¹] Gurat hitam di bawah netra

155 28 13
                                    

Reader's fullname: Ijichi (name)

♡ ♡ ♡

Sebentang lukisan lazuardi di atas sana tergantikan bumantara yang menghitam bersama geraman gumpalan kapas, ditemani indurasmi beserta bintang baswara yang memudar akibat gelapnya malam menguasai belahan bumi. Mendung juga menghadiri konferensi jumawanta, pada akhirnya, ialah yang mengambil alih kondisi malam itu.

Jari-jari pucat bergerak lincah, menekan masing-masing tombol abjad guna merangkai kata. Layar persegi panjang itu menyinari wajah sayu yang mengais belas kasih superior. Netra jelaga acapkali mencerca derap langkah waktu, getaran ponsel berdering menambah selusin dentuman pening.

Maniknya bergulir cepat membaca ribuan paragraf hingga tak mau repot-repot mengalihkan atensi pada pria yang berkemas di sampingnya. Denyut tajam menyengat pelipis, dengan cekatan mencengkeram sekujur kepala.

Tak berangsur pulih, rasa sakit yang berdenyut itu dibiarkan menetap dan dianggurkan sampai bosan. Kacamata terjatuh dari batang hidungnya yang pesek, kemudian sengaja dilempar sampai benda itu merengut.

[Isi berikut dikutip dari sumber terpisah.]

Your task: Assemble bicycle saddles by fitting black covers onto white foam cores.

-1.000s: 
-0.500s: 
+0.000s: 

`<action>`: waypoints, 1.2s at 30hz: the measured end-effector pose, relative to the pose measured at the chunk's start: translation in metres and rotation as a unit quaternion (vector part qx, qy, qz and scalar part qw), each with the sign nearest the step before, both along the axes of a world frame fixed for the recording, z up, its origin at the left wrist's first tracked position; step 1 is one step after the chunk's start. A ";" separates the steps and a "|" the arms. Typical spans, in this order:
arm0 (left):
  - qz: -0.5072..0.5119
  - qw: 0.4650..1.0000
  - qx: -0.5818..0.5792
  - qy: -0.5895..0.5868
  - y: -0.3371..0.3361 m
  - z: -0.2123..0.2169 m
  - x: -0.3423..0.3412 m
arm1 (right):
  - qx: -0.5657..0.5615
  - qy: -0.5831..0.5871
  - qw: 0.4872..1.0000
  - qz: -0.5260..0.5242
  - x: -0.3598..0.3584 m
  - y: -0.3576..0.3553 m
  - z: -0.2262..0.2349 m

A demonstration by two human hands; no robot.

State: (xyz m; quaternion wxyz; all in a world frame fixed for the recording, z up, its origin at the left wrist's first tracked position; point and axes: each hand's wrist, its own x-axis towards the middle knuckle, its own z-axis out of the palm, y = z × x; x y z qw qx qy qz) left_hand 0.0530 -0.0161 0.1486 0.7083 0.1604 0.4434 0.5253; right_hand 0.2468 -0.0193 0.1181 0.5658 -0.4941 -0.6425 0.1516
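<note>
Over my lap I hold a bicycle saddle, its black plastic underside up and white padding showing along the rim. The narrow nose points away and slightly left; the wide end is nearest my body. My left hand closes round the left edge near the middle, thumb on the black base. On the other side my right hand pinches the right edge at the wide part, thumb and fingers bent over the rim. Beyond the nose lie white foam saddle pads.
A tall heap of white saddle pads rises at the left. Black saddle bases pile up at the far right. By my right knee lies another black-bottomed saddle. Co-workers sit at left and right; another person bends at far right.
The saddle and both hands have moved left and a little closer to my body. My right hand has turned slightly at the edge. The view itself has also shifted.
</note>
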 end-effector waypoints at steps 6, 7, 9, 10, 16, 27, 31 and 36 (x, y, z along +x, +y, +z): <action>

Gurat hitam di bawah netra menggantung bak kantung kangguru. Wajahnya layu dan bibir pecahnya berdarah, alih-alih peduli dengan penampilan, orang itu malah bermalasan di kursi kerjanya.

Maaf mengecewakan. Heroin kita kali ini bukan wanita serba bisa berparas elok nan sempurna. Tampilanmu sudah menyerupai tunawisma sekarang. Dan itu wajar terjadi padamu yang menetap di kantor satu setengah hari lamanya.

Pria yang sedang berbenah melempar basa-basi tak profitabel. "Lembur lagi, Ijichi-senpai?"

"Yah, aku lembur setiap hari kecuali Jumat dan Minggu, dari dulu." Sahutmu seadanya, hakikatnya malas merespon sesuatu yang nampak jelas di penglihatan.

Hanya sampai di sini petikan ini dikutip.